Command a headless keystone

Downloads

47

Readme

Headstone

NPM version Dependency Status

Run scripts connecting to a headless keystone instance

headstone is a command-line tool which allows you to run scripts connecting to a truly headless keystone instance, i.e. without routing, sessions, ...

This tool is meant for facilitating the creation of batch scripts, which manipulate mongoose documents through keystone lists.

Installation

$ npm install --global headstone

Basic usage example

cd to one of your keystone projects which has a models/User.js list.

Create a javascript file:

// file: outputUsers.js
var keystone = require("keystone");
var User = keystone.list("User");

module.exports = function(done){
  User.model.find().exec(function(err, users){
    console.log(users);
    done();
  });
}

Now run headstone passing the javascript file as a command line argument:

# outputs a list of your users 
$ headstone outputUsers.js

Passing parameters to your script file

// file: outputUser.js
var keystone = require("keystone");
var User = keystone.list("User");

module.exports = function(userId, done){
  console.log("user id", userId);
  User.model.findById(userId).exec(function(err, user){
    console.log(user);
    done();
  });
}
# outputs user details for user with id 55113f1742ff1a0877242a39
$ headstone outputUser.js --userId=55113f1742ff1a0877242a39

The command line argument name must be exactly the same as the corresponding parameter name of the exported module.

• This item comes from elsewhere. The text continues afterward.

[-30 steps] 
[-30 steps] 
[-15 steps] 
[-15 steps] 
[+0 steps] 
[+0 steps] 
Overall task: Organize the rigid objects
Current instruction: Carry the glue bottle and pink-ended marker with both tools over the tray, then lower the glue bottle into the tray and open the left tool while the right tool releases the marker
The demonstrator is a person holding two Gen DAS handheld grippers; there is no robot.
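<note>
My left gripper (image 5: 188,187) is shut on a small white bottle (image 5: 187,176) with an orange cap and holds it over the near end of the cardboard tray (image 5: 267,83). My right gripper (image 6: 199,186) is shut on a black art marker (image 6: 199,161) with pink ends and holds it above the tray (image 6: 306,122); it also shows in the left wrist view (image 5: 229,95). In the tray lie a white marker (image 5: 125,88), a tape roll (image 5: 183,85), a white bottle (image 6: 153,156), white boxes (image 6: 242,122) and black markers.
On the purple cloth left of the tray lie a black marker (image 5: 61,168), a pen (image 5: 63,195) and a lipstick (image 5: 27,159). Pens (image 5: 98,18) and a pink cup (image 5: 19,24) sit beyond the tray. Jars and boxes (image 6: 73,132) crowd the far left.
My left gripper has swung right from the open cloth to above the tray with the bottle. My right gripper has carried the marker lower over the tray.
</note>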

Declaring default parameters

// file: outputUsers.js
var keystone = require("keystone");
var User = keystone.list("User");

module.exports = function(filter, done){
  User.model.find(filter).exec(function(err, users){
    console.log(users);
    done();
  });
}

By default headstone searches for a json file with the same file name as your javascript file.

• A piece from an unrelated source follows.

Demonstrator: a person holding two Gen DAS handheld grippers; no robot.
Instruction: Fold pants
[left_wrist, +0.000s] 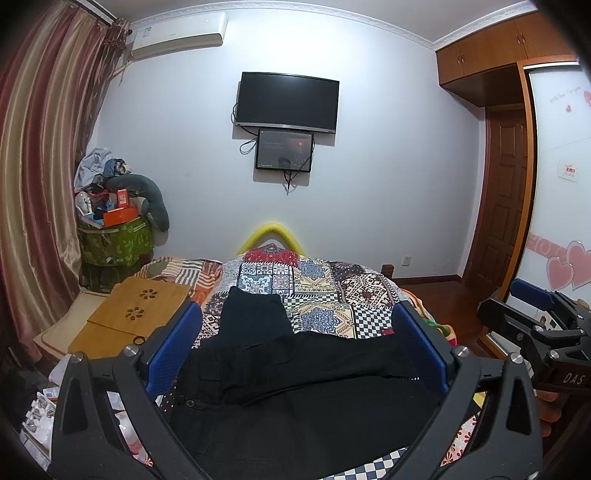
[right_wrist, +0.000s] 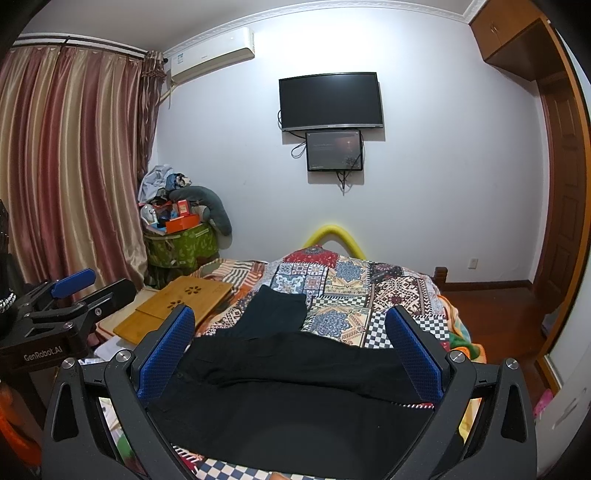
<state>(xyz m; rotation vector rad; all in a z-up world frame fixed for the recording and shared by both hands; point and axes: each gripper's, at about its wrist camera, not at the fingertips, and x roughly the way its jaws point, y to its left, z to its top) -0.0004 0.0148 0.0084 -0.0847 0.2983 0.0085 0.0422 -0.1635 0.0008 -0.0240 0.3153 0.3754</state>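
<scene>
Left gripper (left_wrist: 299, 347): fingers (left_wrist: 173, 350) spread wide, nothing between the blue pads, held above the near part of the bed. Right gripper (right_wrist: 291, 350): likewise spread wide and empty, alongside the left, both aimed toward the far wall.

Below both: black pants (left_wrist: 295, 376), lying on the patchwork quilt (left_wrist: 332, 295) at the near end of the bed. Not flat. One leg stretched across toward the bed's right edge, the other angled away toward the foot, ending short of the far edge. Waistband with a button (left_wrist: 190, 403) seen toward the near-left side in the left wrist view. Some rumpling and overlap where the legs met the seat.

Judged soft, limp and light: no stiffness to hold a shape, likely to sag and trail from whichever point gets lifted. Thicker and firmer at the waistband and hems, so better grip there than in mid-fabric, where a pinch could catch only one layer or drag the quilt up as well. Probably best taken at the waistband with one gripper and a hem or the crotch seam with the other, kept taut while laid over. Little risk of slipping on the textured pads; none of breakage.

Wooden lap desk (left_wrist: 136, 314) beside the bed's left edge, clear of the pants.
</scene>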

// file: outputUsers.json 
{
  "filter": {
    "isAdmin": true
  }
}
# outputs all administrative users
$ headstone outputUsers.js

headstone settings

There's a number of settings you can pass to headstone:

  • cwd: the directory you want to use as a current working directory.

  • models: the directory where your models are located, by default this is ./models relative to your keystone project root.

  • configFile: these settings can be stored in a file, called headstone.json by default, but if you wish to choose another file name you can supply it here.

  • mongoUri: the URI of your mongo database

  • mongoose: a relative or absolute path to a mongoose module directory

  • keystone: (config file only) settings you want to pass to the keystone instance.

    //default
    {
      keystone:{
        headless:true
      }
    }

These settings can be passed as command-line arguments, like this:

$ headstone outputUsers.js --models=./data

Or declared in headstone.json:

// file: headstone.json
{
  "models": "./data"
}

Command line arguments always trump configuration file values.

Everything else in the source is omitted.